* DESCRIPTION OF THE TASK *
The listing below is to be reproduced in full, character for character.
===== MATERIAL FOR THIS TASK
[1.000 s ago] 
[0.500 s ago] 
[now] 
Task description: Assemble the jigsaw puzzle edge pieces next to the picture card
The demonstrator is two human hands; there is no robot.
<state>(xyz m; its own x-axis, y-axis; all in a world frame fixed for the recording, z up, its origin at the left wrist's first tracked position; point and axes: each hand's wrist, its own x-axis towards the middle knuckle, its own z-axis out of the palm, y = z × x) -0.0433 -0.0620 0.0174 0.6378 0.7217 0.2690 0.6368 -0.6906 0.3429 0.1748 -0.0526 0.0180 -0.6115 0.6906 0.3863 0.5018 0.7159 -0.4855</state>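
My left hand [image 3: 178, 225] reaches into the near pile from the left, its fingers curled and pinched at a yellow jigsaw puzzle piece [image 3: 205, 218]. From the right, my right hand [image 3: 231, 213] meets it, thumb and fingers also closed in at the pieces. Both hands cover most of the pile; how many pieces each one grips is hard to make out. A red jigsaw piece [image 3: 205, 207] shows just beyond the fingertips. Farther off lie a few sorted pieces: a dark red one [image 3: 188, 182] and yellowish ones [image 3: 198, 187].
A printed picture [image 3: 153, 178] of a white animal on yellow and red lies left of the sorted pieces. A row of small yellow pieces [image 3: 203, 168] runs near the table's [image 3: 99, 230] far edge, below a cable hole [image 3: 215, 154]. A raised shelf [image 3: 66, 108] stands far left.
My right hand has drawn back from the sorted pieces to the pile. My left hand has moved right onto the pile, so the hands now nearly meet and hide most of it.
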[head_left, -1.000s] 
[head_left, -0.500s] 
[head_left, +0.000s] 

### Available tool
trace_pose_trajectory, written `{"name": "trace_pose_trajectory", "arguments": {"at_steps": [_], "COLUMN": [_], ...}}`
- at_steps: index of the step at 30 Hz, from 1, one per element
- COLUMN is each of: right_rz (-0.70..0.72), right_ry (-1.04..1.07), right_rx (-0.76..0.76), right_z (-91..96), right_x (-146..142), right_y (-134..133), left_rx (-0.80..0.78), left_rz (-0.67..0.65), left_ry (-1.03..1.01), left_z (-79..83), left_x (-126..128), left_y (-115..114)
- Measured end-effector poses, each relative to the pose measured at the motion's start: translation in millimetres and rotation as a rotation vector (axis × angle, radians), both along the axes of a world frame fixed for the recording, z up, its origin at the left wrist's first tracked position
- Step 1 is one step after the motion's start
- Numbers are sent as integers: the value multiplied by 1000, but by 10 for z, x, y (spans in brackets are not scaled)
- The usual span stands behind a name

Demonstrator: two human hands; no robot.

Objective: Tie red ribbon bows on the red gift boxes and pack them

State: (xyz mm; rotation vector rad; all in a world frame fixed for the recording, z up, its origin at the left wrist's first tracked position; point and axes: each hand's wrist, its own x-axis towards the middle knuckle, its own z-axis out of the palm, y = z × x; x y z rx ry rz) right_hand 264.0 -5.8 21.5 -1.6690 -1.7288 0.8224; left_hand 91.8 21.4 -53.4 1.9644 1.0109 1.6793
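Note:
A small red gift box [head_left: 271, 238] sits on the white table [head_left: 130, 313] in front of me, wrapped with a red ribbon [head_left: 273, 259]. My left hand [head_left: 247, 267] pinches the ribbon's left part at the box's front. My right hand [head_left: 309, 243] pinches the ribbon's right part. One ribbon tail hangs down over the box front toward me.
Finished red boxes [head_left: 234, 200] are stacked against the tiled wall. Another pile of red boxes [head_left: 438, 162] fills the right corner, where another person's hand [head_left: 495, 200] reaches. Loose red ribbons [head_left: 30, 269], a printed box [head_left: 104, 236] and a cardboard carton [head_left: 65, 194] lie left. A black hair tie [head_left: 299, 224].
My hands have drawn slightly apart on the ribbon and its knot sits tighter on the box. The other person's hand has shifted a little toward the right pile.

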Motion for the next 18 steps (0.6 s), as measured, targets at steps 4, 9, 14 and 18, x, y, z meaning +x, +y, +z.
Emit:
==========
* TASK SOLUTION *
[1.000 s ago] 
[0.500 s ago] 
[now] 
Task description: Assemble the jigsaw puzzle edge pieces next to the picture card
The demonstrator is two human hands; there is no robot.
<state>(xyz m; its own x-axis, y-axis; all in a world frame fixed for the recording, z up, its origin at the left wrist's first tracked position; point and axes: each hand's wrist, its own x-axis towards the middle knuckle, its own z-axis out of the palm, y = z × x) -0.0433 -0.0620 0.0174 0.6378 0.7217 0.2690 0.6368 -0.6906 0.3429 0.1748 -0.0526 0.0180 -0.6115 0.6906 0.3863 0.5018 0.7159 -0.4855</state>
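My left hand [image 3: 178, 225] reaches into the near pile from the left, its fingers curled and pinched at a yellow jigsaw puzzle piece [image 3: 205, 218]. From the right, my right hand [image 3: 231, 213] meets it, thumb and fingers also closed in at the pieces. Both hands cover most of the pile; how many pieces each one grips is hard to make out. A red jigsaw piece [image 3: 205, 207] shows just beyond the fingertips. Farther off lie a few sorted pieces: a dark red one [image 3: 188, 182] and yellowish ones [image 3: 198, 187].
A printed picture [image 3: 153, 178] of a white animal on yellow and red lies left of the sorted pieces. A row of small yellow pieces [image 3: 203, 168] runs near the table's [image 3: 99, 230] far edge, below a cable hole [image 3: 215, 154]. A raised shelf [image 3: 66, 108] stands far left.
My right hand has drawn back from the sorted pieces to the pile. My left hand has moved right onto the pile, so the hands now nearly meet and hide most of it.
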[head_left, -1.000s] 
[head_left, -0.500s] 
[head_left, +0.000s] 

### Available tool
trace_pose_trajectory, written `{"name": "trace_pose_trajectory", "arguments": {"at_steps": [_], "COLUMN": [_], ...}}`
- at_steps: index of the step at 30 Hz, from 1, one per element
- COLUMN is each of: right_rz (-0.70..0.72), right_ry (-1.04..1.07), right_rx (-0.76..0.76), right_z (-91..96), right_x (-146..142), right_y (-134..133), left_rx (-0.80..0.78), left_rz (-0.67..0.65), left_ry (-1.03..1.01), left_z (-79..83), left_x (-126..128), left_y (-115..114)
- Measured end-effector poses, each relative to the pose measured at the motion's start: translation in millimetres and rotation as a rotation vector (axis × angle, radians), both along the axes of a world frame fixed for the recording, z up, its origin at the left wrist's first tracked position
- Step 1 is one step after the motion's start
- Numbers are sent as integers: the value multiplied by 1000, but by 10 for z, x, y (spans in brackets are not scaled)
- The usual span stands behind a name

Demonstrator: two human hands; no robot.

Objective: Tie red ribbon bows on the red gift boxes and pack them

State: (xyz mm; rotation vector rad; all in a world frame fixed for the recording, z up, its origin at the left wrist's first tracked position; point and axes: each hand's wrist, its own x-axis towards the middle knuckle, its own z-axis out of the palm, y = z × x; x y z rx ry rz) right_hand 264.0 -5.8 21.5 -1.6690 -1.7288 0.8224; left_hand 91.8 21.4 -53.4 1.9644 1.0109 1.6793
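Note:
A small red gift box [head_left: 271, 238] sits on the white table [head_left: 130, 313] in front of me, wrapped with a red ribbon [head_left: 273, 259]. My left hand [head_left: 247, 267] pinches the ribbon's left part at the box's front. My right hand [head_left: 309, 243] pinches the ribbon's right part. One ribbon tail hangs down over the box front toward me.
Finished red boxes [head_left: 234, 200] are stacked against the tiled wall. Another pile of red boxes [head_left: 438, 162] fills the right corner, where another person's hand [head_left: 495, 200] reaches. Loose red ribbons [head_left: 30, 269], a printed box [head_left: 104, 236] and a cardboard carton [head_left: 65, 194] lie left. A black hair tie [head_left: 299, 224].
My hands have drawn slightly apart on the ribbon and its knot sits tighter on the box. The other person's hand has shifted a little toward the right pile.
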
Motion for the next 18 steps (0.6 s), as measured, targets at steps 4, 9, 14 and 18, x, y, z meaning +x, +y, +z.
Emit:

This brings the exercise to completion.